• [TASK DETAILS]
Show only those lines of the entries where the string "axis" is found.

• [DATA SHOWN]
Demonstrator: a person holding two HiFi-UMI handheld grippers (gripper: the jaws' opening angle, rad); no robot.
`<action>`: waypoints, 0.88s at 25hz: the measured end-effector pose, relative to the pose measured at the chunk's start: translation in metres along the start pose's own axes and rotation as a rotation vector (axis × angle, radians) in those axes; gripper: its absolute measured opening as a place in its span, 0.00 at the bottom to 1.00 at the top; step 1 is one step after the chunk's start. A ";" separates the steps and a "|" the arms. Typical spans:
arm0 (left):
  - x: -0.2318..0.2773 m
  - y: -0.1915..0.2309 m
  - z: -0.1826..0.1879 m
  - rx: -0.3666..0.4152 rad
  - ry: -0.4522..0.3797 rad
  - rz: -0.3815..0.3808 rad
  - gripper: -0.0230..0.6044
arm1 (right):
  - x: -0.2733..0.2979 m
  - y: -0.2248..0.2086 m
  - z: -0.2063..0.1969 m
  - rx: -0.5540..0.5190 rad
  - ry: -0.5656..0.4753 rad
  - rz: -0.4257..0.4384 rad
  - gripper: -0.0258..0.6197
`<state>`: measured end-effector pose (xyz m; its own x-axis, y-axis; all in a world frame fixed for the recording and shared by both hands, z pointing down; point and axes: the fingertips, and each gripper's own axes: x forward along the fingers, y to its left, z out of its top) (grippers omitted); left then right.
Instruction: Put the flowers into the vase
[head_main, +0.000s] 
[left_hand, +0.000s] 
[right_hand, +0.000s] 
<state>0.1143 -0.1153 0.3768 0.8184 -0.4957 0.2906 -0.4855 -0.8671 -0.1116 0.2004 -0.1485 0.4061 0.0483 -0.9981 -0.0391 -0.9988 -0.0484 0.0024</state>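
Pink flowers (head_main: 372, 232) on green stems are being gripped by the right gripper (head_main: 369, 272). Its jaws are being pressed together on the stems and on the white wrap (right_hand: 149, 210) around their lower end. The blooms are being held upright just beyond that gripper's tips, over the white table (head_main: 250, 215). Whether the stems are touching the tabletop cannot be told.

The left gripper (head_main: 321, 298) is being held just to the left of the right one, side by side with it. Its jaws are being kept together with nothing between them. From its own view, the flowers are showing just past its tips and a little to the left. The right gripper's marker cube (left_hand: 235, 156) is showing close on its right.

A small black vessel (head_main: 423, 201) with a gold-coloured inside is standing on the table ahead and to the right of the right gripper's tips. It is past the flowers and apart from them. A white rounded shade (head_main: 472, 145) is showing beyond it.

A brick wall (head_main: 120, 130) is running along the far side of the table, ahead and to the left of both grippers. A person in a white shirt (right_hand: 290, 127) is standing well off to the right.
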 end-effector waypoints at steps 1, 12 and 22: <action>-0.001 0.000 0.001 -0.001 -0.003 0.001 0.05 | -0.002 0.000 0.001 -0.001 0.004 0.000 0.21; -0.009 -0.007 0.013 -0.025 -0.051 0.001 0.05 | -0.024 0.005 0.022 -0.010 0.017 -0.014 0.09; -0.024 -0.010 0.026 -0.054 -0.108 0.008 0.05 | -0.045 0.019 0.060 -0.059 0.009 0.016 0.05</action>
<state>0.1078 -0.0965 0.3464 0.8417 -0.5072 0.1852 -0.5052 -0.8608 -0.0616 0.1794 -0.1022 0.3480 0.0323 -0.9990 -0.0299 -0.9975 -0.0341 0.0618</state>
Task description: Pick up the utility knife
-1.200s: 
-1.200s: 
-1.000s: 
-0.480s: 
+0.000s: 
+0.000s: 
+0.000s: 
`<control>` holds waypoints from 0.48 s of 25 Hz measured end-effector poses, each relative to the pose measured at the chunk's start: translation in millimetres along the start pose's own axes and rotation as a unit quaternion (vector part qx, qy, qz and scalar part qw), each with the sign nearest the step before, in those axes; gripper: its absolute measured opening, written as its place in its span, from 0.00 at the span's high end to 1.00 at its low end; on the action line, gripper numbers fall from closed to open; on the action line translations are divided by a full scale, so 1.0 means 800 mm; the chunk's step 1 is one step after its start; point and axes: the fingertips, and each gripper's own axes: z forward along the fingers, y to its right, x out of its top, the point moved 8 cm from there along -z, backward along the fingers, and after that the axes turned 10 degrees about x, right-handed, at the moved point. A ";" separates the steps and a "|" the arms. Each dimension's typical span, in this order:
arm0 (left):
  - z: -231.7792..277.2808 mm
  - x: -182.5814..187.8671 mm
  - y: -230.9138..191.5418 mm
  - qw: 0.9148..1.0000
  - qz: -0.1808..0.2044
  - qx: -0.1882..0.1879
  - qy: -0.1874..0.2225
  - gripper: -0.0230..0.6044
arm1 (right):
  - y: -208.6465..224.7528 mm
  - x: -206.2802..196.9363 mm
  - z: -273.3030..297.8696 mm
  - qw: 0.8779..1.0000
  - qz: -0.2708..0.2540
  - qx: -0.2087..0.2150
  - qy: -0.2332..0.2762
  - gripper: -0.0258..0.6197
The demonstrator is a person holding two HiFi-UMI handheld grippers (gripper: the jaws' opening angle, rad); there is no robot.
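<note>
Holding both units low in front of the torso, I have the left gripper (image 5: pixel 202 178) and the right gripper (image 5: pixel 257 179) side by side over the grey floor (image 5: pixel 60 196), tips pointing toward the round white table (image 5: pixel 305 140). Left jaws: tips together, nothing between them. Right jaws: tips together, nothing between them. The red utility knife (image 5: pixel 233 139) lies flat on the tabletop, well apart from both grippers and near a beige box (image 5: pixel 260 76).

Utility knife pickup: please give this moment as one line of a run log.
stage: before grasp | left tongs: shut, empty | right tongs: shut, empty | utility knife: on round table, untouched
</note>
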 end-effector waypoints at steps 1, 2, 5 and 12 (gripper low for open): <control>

• [ANSWER BELOW]
`<action>`: waypoints, 0.88s at 25hz: the measured end-effector pose, relative to the pose measured at the chunk's start: translation in metres along the start pose's own axes and rotation as a rotation vector (axis × angle, radians) in those axes; gripper: its absolute measured opening as a place in its span, 0.00 at the bottom to 1.00 at the top; step 1 is one step after the chunk's start. A ";" separates the steps and a "|" the arms. Typical spans:
`<state>`: measured end-effector pose (xyz m; its own x-axis, y-axis; all in a world frame fixed for the recording and shared by both hands, z pointing down; point and axes: the fingertips, and each gripper's own axes: x forward along the fingers, y to its left, z out of its top) (grippers omitted); left then right.

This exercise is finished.